Secondly this brings up the issue of open access/open source again. I don’t think there is likely to be much commercial value in a post on a discussion forum, or for that matter a blog post, so I’d argue for a default Creative Commons licence for all such forums. Currently the default position is that the person who creates something automatically holds the copyright in it, but the copyright owner can give it away, sell it, or more commonly license it to be used in certain conditions. So I hold the copyright in this blog, but I license it so that anyone can reuse it without cost, and with minimum formality. I do ask that if it is re-used, then my work is attributed to me, and that any amendments are released under the same share alike conditions. I think the same should apply to public, or semi public discussion fora, and that posters should be asked to opt out of a Creative Commons license. After all, the original issue probably got much wider coverage from the THES than it would have done had it stayed in the discussion group.

Open Street Map

I’ve been interested in this project for a while now, and today, after weeks of faffing about with USB to Serial connectors and drivers etc. I finally got my PC to talk to my GPS. Anyway, the point is I’ve finally added a few streets to the Open Street Map project. The idea is that there will be a free open access map of the whole country available, eventually. How this works is you take your GPS unit out, walk down some streets, and it logs a “trace” of where you’ve walked. You then download a bit of software which converts this trace to what’s called a GPX file, which you can then add to the map. (You can’t use existing maps because they’re all copyright.)

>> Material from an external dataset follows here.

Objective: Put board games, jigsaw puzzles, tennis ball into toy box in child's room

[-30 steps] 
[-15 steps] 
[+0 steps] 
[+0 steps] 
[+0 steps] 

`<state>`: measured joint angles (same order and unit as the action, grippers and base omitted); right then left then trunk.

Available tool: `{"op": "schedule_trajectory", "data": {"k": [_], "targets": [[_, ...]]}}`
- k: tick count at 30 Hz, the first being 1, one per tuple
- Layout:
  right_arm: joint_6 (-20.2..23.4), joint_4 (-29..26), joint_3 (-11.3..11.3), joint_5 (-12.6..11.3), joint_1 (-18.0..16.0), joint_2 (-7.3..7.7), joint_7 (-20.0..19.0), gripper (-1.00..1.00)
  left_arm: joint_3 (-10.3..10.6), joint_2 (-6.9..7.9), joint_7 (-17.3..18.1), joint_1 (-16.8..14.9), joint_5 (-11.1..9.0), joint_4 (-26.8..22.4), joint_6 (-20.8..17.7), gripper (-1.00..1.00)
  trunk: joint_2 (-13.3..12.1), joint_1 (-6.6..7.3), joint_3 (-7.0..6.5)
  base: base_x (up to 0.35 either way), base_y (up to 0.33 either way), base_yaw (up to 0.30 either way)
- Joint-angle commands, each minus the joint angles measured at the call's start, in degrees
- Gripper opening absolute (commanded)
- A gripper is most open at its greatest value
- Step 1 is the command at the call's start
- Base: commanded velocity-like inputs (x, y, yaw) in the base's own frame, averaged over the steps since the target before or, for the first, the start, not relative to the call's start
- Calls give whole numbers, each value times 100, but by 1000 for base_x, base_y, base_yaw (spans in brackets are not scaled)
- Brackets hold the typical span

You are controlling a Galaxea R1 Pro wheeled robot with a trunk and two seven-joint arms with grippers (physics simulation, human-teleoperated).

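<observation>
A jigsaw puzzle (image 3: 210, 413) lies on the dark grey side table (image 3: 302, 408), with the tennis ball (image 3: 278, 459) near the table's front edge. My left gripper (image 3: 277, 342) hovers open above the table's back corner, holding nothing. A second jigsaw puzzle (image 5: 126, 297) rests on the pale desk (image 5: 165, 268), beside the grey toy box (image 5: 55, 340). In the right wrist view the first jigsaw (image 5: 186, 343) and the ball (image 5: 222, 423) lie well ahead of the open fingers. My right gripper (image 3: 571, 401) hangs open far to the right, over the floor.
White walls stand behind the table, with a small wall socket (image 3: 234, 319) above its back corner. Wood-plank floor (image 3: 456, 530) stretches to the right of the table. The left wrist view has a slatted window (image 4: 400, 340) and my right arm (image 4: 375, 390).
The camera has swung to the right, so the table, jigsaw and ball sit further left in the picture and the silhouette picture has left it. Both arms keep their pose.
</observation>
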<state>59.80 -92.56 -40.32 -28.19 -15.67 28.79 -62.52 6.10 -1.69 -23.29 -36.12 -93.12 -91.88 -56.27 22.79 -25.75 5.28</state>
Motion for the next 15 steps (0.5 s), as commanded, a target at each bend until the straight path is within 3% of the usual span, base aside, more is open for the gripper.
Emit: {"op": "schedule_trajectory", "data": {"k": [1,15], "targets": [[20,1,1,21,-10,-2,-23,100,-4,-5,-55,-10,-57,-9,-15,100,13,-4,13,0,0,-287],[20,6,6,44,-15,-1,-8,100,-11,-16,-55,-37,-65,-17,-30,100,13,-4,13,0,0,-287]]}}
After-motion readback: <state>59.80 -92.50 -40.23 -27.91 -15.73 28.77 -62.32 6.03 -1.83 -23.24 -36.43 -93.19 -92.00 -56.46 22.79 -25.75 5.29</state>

It’s not brilliant, because the GPS isn’t absolutely 100% accurate, and it’s quite hard to get all the twists and turns of a street absolutely right, because there a multiple waypoints recorded in the GPS trace and you’ve got to remember the exact configuration of the streets. The ones I walked down all had sort of a T configuration at the end, and even though I walked round this, it’s still quite hard to see the exact layout of the map. Still I think it’s a worthwhile little project, although given that its not all that easy for a novice computer user to get into, I think it might be some time before the whole country gets covered.

All the waypoints are superimposed on the map, and you then have to draw lines (which become the streets on the map) over your waypoints, classify the type of street it is, and then enter its name into the database. You can then add features like pubs and so on. (Which I did of course!). Anyway you can see my endeavours, (so far) by clicking on http://www.openstreetmap.org and searching for Skellingthorpe. Click on the village name in the list that appears and zoom in.

I’m afraid though I’ve quite a lot more streets to do! Gets me out of the house though, I suppose!